I stumbled out to the Newsweek newsroom. I looked at the desks and the reporters and writers and graphic artists, all peaceful and neurotic and all, and I just waIked out the door without saying a word. I got into a cab, and struck up a conversation with the driver, a guy named Abdullah. Anyway, I thought maybe he would know about the journalists.
“Hey Abdullah, you ever pass by the Daily News building, the New York Times? Time Incorporated? You know the Starbucks all around them – you ever get a frappucino?”
“A what?”
“Frappucino. Starbucks. You know, they’re everywhere, right?”
“Yeah, what about it?”
“Well, do you know the journalists that hang out there, during working hours? Do you know where they go when the Starbucks shut down?’
Old Abdullah turned all the way around and looked at me. He was a very impatient-type guy. He wasn’t a bad guy, though. “How the hell should I know?” he said. “How the hell should I know a stupid thing like that?”
He turned all the way around again, and said, “The journalists don’t go no place. They stay right where they are, the journalists. Right in the goddam coffee shop. Listen. If you was a fish, Mother Nature’d take care of you, wouldn’t she? Right? You don’t think them fish just die when it gets to be winter, do ya?”
“No, but – ”
“You’re goddam right they don’t,” Abdullah said, and drove off like a bat out of hell. He was about the touchiest guy I ever met. Everything you said made him sore.
So I go next and find David Broder. You can say what you want, but Broder’s all right, for a guy who spent way too much time with a bunch of senators that smell really old. And I get to talking.
“You know that song ‘If a body catch a body comin’ through the rye’? Anyway, I keep picturing all these citizens playing some game in this big field of rye and all. Thousands of average, humble Americans, the salt of the earth, the common clay of the new west – you know, morons. And over the edge of the cliff you can hear a goddam voice booming up, yelling ‘JUMP!’ It sounds kind of like Glenn Beck. So I look over the edge of the cliff and sure enough, there’s Beck about 1000 feet below on some rocks, surrounded by vultures and gripping some chalk and scratching it across a blackboard, an awful, piercing sound, and he’s yelling his lungs out about Obama not being a citizen and all. And I know America is a center-right nation, and the Glenn Beck phenomenon is American through-and-through, the historical thread of hucksterism that is part of what makes us great, but the people are moving toward the edge of that crazy cliff. And behind them there is a mob of goddam liberal bloggers, all effete and angry about something, I can’t quite tell what, and they’re yelling ‘JUMP!’ too.

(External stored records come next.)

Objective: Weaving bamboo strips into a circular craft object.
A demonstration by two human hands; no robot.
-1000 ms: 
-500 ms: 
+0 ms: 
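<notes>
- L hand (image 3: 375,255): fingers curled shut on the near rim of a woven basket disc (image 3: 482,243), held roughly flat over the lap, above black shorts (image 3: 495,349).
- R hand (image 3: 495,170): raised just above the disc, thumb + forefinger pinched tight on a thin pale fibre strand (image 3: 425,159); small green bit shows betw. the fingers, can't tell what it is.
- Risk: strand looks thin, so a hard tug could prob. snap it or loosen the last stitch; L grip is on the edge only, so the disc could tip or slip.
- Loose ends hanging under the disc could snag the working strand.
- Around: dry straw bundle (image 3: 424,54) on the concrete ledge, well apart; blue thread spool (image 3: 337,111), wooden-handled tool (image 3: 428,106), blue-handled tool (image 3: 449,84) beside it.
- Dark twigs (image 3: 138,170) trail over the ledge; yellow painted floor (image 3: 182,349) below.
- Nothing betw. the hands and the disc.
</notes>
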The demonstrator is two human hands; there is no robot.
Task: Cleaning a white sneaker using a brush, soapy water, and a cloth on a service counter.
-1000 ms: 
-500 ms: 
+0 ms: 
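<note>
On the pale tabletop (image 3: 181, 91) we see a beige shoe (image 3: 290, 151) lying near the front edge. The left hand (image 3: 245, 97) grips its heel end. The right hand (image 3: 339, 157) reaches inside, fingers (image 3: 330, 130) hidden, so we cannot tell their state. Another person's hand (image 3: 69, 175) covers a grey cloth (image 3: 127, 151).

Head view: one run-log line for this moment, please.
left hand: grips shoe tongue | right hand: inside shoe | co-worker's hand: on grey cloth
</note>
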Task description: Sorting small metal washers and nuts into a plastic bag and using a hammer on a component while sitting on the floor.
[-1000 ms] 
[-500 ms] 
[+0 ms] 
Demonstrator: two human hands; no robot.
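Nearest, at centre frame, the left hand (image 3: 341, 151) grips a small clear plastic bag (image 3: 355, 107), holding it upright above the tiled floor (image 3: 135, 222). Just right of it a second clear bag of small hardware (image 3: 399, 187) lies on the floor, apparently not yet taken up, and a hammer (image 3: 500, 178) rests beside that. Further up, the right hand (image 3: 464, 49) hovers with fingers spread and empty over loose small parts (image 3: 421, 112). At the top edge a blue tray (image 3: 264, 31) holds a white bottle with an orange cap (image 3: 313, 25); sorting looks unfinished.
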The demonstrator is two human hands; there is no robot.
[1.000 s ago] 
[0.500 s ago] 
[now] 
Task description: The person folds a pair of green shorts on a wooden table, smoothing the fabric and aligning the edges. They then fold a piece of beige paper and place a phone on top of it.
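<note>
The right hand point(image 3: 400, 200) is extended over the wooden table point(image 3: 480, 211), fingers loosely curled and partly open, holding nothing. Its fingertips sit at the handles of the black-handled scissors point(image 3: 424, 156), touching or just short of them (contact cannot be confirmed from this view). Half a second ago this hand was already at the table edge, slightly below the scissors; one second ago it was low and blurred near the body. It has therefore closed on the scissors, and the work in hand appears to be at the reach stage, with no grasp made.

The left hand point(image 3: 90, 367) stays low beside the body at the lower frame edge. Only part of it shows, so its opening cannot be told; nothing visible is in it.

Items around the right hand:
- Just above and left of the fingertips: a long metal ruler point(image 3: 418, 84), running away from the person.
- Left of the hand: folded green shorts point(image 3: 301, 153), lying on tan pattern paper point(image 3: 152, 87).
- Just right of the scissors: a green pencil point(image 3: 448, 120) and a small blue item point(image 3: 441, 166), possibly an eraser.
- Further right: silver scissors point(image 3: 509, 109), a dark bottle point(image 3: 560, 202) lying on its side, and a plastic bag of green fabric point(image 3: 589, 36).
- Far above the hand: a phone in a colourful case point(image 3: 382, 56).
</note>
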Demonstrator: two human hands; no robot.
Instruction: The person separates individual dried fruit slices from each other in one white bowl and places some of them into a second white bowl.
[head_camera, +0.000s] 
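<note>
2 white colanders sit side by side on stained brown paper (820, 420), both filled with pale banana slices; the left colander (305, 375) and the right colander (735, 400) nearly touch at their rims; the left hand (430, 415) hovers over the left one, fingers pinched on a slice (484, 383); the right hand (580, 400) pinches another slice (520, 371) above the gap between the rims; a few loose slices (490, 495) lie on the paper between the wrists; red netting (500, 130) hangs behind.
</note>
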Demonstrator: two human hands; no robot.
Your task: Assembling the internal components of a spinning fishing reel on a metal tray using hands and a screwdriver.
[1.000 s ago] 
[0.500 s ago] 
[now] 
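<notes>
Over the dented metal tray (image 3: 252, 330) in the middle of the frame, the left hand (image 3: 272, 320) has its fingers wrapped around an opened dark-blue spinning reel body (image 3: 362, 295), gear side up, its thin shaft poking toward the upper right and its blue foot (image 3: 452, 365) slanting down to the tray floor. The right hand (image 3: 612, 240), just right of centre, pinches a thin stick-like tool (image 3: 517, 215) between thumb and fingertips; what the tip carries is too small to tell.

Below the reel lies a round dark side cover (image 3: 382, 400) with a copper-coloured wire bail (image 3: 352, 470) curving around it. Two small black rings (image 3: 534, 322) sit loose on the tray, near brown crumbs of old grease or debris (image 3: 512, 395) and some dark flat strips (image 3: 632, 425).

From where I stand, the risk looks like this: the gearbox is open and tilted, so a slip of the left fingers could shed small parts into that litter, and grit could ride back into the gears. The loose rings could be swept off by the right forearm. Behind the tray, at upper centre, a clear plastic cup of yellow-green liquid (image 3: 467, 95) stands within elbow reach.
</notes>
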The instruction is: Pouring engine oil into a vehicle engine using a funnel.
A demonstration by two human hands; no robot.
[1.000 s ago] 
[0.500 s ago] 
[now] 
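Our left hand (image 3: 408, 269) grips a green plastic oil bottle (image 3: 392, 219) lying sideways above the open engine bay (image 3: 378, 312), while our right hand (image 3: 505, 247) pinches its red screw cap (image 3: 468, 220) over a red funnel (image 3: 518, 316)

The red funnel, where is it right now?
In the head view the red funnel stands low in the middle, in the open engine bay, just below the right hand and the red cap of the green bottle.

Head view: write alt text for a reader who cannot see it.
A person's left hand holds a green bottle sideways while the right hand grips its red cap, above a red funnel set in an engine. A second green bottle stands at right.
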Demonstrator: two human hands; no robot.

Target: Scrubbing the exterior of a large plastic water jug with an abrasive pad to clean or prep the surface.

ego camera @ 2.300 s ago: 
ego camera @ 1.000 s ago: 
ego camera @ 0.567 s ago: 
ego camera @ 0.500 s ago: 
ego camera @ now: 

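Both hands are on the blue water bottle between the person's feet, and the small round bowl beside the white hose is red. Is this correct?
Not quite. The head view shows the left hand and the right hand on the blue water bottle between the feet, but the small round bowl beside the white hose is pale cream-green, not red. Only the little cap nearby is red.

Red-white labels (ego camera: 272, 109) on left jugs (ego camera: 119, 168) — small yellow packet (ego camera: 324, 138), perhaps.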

“And so I’m standing there on the edge – just me, there’s nobody else around – and what I have to do, I have to catch everybody if they start to go over the cliff — I mean if they’re running and they don’t look where they’re going I have to come out from somewhere and catch them. That’s all I’d do all day. I’d just be the catcher in the rye and all. I know it’s crazy, but that’s the only thing I’d really like to be. I know it’s crazy.”
Old Broder didn’t say anything for a long time. Then, when he did say something, all he said was, “you gotta to see things from both sides.” And I felt a little better after that. Anyway, that’s all I’m going to tell about. I could probably tell you about what I did when I tried to get some investors together to try to buy the magazine back, and what’s going to happen with the PBS show when I get out of here, but I don’t feel like it. I really don’t. That stuff doesn’t interest me too much right now.